Esther Jeffers ** CRIISEA, Université de Picardie Jules Verne. Contact : esther.jeffers@u-picardie.fr.
Damien Moyé
Augustin Maria


L'hypothèse d'efficience des marchés financiers est une théorie généralement acceptée par un grand nombre d'universitaires et de praticiens. Elle met en doute la valeur des méthodes visant à prévoir le comportement des cours des actifs financiers. La volatilité constatée sur les marchés financiers a redonné une actualité certaine à ce thème et a remis en doute leur capacité à évaluer « correctement » les actifs qui y sont cotés.

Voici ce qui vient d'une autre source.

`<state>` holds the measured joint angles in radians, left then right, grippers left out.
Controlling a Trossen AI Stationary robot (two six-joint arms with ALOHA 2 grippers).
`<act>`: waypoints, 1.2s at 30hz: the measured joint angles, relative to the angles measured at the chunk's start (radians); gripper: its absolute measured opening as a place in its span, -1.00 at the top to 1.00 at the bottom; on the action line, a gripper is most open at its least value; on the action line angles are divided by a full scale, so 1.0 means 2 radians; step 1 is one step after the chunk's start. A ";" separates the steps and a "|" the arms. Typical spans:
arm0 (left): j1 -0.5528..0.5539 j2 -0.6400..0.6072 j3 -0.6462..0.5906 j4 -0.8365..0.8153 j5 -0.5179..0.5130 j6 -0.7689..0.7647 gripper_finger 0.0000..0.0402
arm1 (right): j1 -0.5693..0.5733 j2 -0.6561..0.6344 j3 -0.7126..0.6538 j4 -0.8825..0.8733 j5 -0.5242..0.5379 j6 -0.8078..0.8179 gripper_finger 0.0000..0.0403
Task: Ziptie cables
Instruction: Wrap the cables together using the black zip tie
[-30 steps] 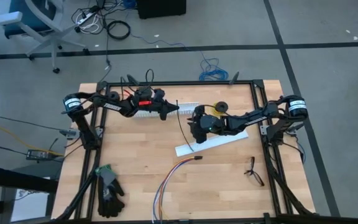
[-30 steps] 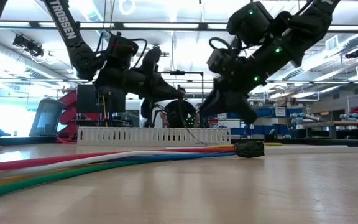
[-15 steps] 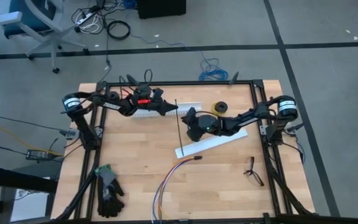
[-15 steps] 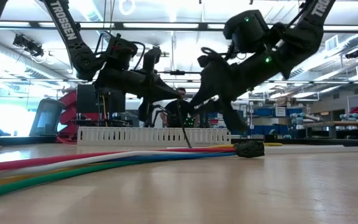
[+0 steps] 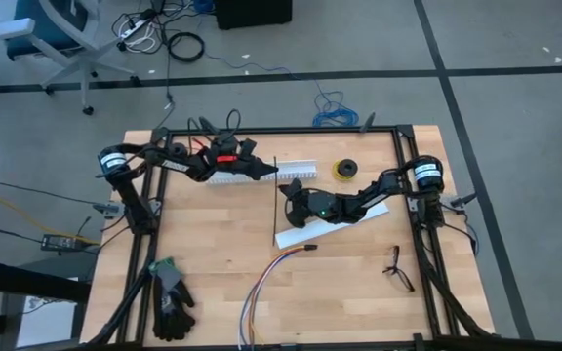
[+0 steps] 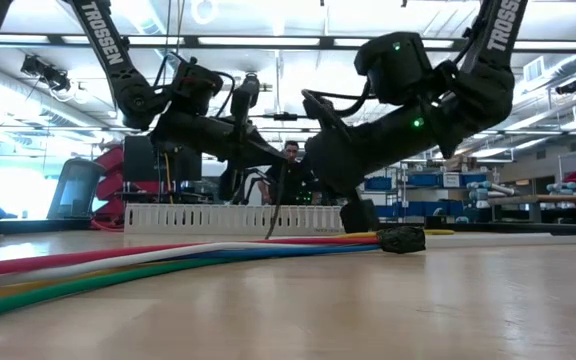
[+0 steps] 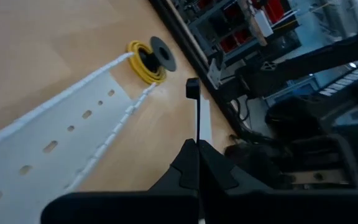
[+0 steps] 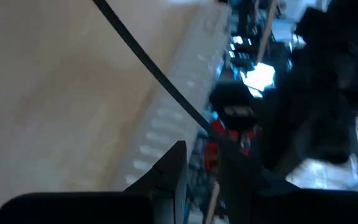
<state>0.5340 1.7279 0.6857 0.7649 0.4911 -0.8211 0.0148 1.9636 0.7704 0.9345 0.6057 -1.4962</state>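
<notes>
We find the ziptie (image 5: 275, 185) pinched near one end by the left gripper (image 5: 270, 172), its fingers pressed together, and gripped lower down by the right gripper (image 5: 286, 190), while the cables (image 5: 261, 288) lie unbundled near the table's front edge, so nothing is tied yet.

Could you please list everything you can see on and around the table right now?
ziptie: one, black, upright at the table's middle, pinched by both grippers
cables: one loose bundle, mixed colours, near edge of the table
slotted channels: two, white, one flat under the right arm, one along the far edge
wire spool: one, yellow and black, far side
glove: one, black and green, near left corner
forked object: one, black, near right side
table: one, light wood
left gripper: jaws shut on the ziptie
right gripper: jaws shut on the ziptie, lower down
</notes>
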 joint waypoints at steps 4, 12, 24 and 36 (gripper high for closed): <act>0.006 0.000 -0.001 -0.006 -0.005 0.000 1.00 | 0.004 0.000 0.000 0.002 -0.020 -0.001 0.62; 0.007 0.000 -0.001 0.001 -0.003 -0.012 1.00 | -0.010 -0.001 0.000 -0.026 -0.082 -0.033 0.62; 0.007 0.000 -0.001 0.027 -0.009 -0.024 1.00 | -0.013 -0.001 0.026 -0.084 -0.126 -0.042 0.62; 0.007 0.000 -0.001 0.041 -0.024 0.026 1.00 | -0.019 -0.003 0.028 -0.109 -0.142 0.101 0.98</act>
<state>0.5489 1.7287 0.6842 0.8471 0.4429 -0.7699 -0.0241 1.9579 0.8265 0.7160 0.3214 -1.2950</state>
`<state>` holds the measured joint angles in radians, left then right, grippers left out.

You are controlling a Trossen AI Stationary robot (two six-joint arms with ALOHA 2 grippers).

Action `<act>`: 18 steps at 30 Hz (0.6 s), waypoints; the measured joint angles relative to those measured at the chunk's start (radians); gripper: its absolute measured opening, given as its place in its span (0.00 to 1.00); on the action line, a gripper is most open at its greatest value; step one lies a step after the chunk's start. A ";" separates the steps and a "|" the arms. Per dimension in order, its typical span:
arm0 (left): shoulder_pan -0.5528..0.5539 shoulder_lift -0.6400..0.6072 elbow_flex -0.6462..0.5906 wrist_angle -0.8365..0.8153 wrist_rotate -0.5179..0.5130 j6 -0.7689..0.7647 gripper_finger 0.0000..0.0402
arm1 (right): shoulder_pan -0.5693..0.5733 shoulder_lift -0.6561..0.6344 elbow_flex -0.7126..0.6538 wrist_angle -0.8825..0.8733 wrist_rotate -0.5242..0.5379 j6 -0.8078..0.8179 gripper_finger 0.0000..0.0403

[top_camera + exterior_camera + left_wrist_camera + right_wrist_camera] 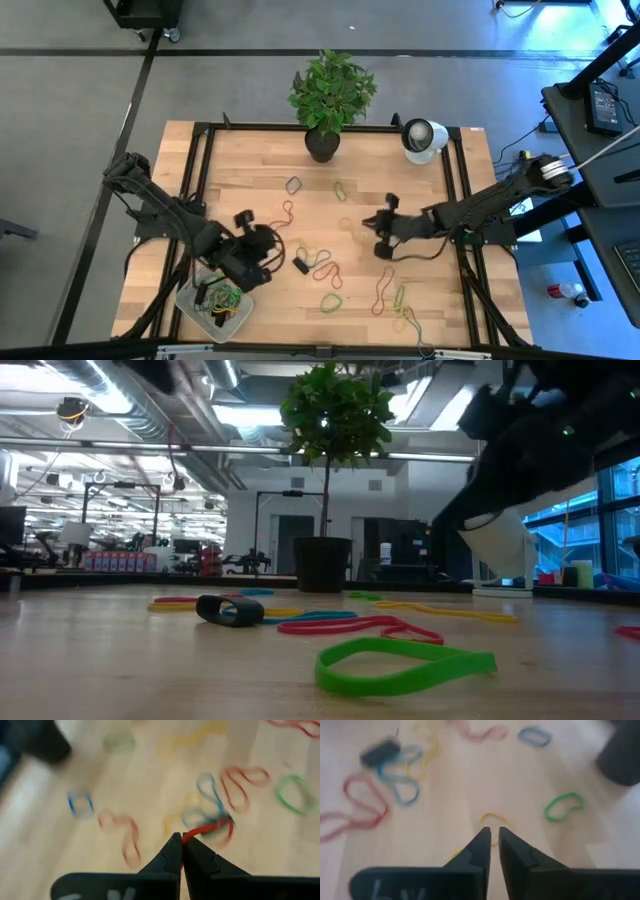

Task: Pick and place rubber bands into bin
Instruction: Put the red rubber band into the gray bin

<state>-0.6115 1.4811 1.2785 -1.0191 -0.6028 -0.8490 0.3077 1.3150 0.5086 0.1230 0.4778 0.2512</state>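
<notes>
While many thin, floppy rubber bands (330, 270) in green, red, yellow and blue are scattered over the pale wooden table (250, 170), a handful has already been gathered in the shallow translucent whitish plastic bin (190, 300) at the table's near left corner. The left hand (182, 851) is clenched on a thin red rubber band (207, 827), which is seen pinched at the fingertips in the left wrist view and trailing forward from them; in the high view this hand (262, 245) is placed just beside the bin, on its far right side. The right hand (493, 837) is held low over the middle of the table, its fingers only a narrow slit apart, with a thin yellow rubber band (492, 816) lying just ahead of the tips; nothing is seen gripped between them.

The bands are judged to be very light, soft and limp, so that they will sag and dangle once lifted and may cling to a finger when released. A single strand is best pinched across its width, at a part of the loop lying clear of its neighbours. Where loops overlap, as near the small dark block-like object (300, 265), two may be dragged up together.
</notes>
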 joint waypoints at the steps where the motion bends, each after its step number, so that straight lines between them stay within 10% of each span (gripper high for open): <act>1: -0.014 0.000 0.028 -0.057 0.039 -0.072 0.01 | -0.011 -0.042 -0.045 0.062 0.000 -0.007 0.08; 12: -0.199 0.000 0.107 -0.349 0.472 -0.777 0.01 | -0.043 -0.419 -0.446 0.530 0.003 -0.052 0.04; 18: -0.340 0.005 0.096 -0.338 0.516 -1.018 0.01 | -0.043 -0.489 -0.483 0.534 0.002 -0.022 0.01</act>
<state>-0.9517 1.4857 1.3750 -1.3567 -0.0865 -1.8673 0.2646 0.8256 0.0254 0.6571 0.4797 0.2293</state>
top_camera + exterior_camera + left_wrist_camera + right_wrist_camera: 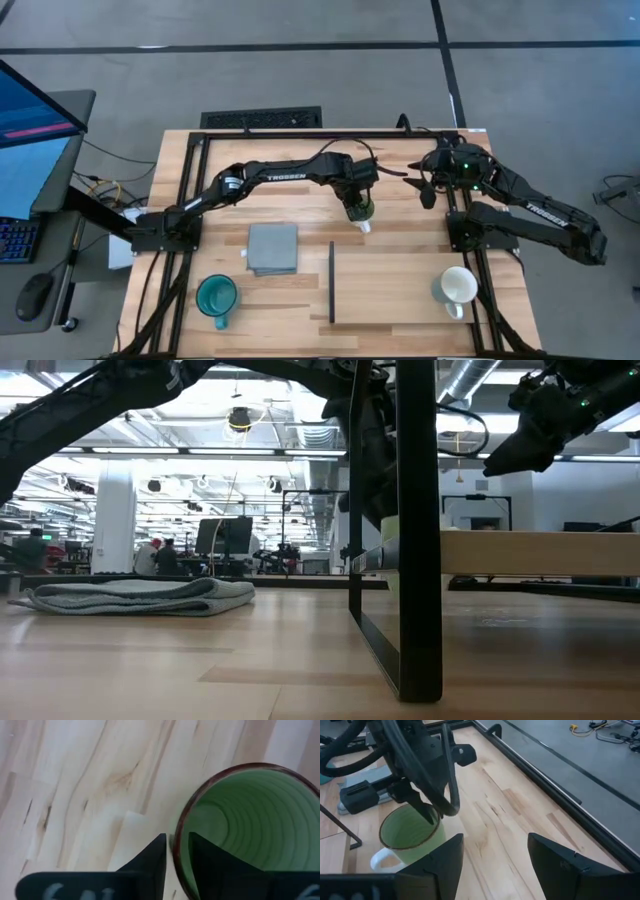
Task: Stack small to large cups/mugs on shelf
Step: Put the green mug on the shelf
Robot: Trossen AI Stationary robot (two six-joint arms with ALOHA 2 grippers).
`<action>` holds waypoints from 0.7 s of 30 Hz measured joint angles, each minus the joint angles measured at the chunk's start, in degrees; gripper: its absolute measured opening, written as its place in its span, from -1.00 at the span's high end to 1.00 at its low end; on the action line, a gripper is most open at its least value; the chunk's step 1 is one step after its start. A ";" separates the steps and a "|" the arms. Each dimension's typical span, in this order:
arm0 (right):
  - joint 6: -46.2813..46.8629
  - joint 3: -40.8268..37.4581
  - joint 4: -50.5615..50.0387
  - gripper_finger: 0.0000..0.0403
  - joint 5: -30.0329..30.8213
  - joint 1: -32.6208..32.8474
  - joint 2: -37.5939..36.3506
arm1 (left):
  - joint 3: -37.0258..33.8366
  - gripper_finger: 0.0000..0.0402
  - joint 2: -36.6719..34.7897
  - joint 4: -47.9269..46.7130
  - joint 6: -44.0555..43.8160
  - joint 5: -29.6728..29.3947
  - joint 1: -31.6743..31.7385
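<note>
A light wood desk (400,290) stands on a grey floor, with an open workshop hall visible beyond it in the low view. The left pincer (357,205) reaches down at the middle of the desk's far half, its fingers (150,857) straddling the rim of the light green mug (412,832), one inside and one outside, close to the wall; whether they press it cannot be told. The mug stands upright on the desk directly under that pincer, its white handle pointing toward the near edge. The right pincer (425,187) hovers just beside the mug, above the desk, its fingers spread wide and holding nothing. The shelf (331,282) stands on edge nearer the front than the left pincer. The teal mug (216,296) sits beyond the grey cloth (273,248), and the white mug (457,287) stands in front of the right pincer.
</note>
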 joint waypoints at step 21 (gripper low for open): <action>0.04 0.00 -0.01 -0.21 0.00 0.00 0.00 | 0.00 0.46 -0.11 2.51 -0.36 4.57 0.63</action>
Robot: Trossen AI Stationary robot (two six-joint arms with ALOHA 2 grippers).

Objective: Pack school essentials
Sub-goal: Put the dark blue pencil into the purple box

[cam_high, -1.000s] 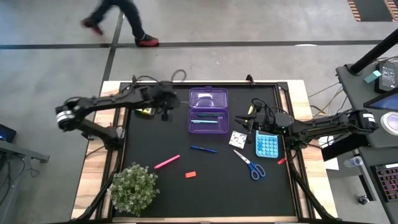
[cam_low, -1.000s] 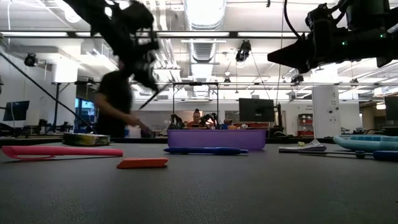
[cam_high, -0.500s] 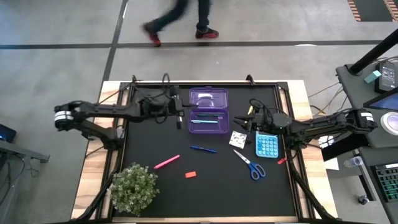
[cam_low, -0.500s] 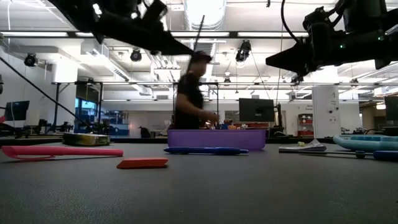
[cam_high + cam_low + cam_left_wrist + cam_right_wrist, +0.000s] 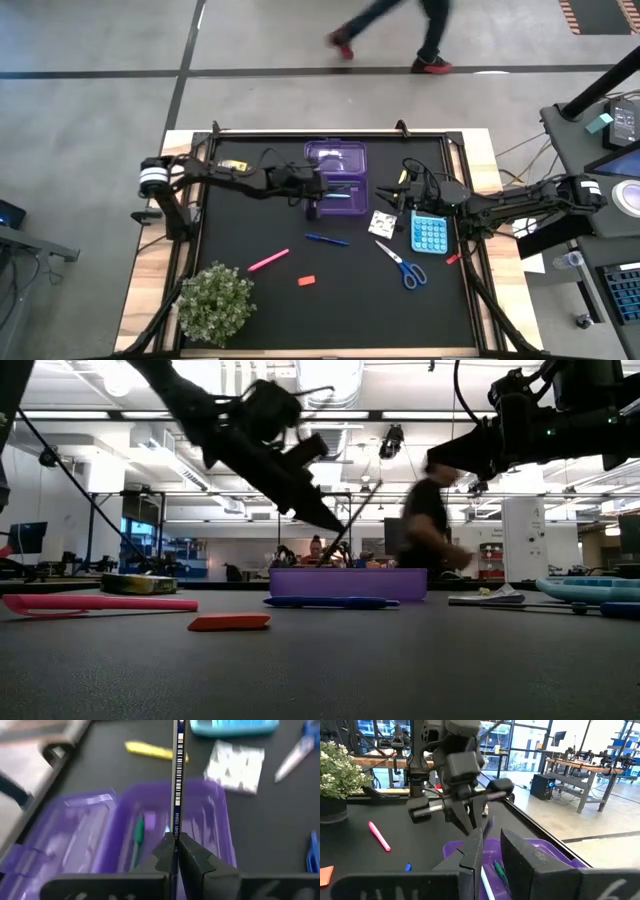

Nous analysons la volatilité bimestrielle du Dow Jones, du CAC 40 et du SBF 120 entre 1993 et 2003. Quatre éléments intéressants se dégagent de cette analyse: 1- la volatilité des trois indices s'est amplifiée à partir de l'année 1996 ; 2- la volatilité du Dow Jones américain est moins importante que celle des indices français retenus ici pour notre étude ; 3- nous constatons un décalage temporel. Enfin nous nous attachons à comparer les deux marchés français et essayons de comprendre pourquoi le CAC 40 est le plus volatil.